= Beginning of Section =

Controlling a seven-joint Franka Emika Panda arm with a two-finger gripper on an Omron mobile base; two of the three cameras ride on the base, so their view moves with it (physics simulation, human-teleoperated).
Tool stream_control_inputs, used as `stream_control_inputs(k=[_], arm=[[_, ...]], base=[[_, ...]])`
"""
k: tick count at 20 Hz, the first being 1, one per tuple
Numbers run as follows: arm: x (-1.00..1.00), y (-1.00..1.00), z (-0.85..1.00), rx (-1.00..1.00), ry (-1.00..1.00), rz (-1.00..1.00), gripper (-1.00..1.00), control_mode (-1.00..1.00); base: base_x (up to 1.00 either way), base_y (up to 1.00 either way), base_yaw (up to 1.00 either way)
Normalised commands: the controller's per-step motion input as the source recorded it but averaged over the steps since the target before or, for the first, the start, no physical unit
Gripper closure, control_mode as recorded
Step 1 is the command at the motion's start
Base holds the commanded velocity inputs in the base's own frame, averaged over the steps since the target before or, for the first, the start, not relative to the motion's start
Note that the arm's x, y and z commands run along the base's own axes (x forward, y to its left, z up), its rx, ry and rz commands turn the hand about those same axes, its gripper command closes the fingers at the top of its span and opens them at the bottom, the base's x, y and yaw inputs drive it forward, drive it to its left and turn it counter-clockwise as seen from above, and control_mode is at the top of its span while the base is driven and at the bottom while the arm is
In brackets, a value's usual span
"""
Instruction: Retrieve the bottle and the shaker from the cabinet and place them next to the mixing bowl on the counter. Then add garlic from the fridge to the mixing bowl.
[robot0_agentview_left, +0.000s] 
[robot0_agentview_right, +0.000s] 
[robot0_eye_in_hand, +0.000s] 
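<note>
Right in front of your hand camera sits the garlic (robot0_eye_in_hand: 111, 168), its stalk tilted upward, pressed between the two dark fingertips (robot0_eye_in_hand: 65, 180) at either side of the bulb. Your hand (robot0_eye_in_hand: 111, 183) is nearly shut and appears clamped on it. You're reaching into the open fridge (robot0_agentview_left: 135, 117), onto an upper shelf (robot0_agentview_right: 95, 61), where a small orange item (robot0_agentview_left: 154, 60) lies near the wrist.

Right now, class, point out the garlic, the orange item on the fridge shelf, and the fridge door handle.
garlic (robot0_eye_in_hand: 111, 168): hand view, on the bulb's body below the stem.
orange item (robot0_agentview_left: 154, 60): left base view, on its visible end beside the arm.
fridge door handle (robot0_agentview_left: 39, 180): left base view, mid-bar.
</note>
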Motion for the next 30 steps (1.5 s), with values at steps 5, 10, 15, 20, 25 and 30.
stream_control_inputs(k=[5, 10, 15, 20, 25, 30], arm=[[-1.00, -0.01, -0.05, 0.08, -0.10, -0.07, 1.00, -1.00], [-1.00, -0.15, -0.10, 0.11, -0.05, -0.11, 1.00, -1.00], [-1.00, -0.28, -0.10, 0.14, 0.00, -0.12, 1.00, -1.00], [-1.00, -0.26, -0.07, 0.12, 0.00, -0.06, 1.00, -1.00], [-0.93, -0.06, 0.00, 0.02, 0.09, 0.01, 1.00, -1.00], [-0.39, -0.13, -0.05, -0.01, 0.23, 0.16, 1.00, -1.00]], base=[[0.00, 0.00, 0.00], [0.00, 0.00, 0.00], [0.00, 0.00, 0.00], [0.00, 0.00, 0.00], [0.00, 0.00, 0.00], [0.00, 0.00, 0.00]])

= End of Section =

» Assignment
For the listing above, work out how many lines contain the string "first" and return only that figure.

» Your response
3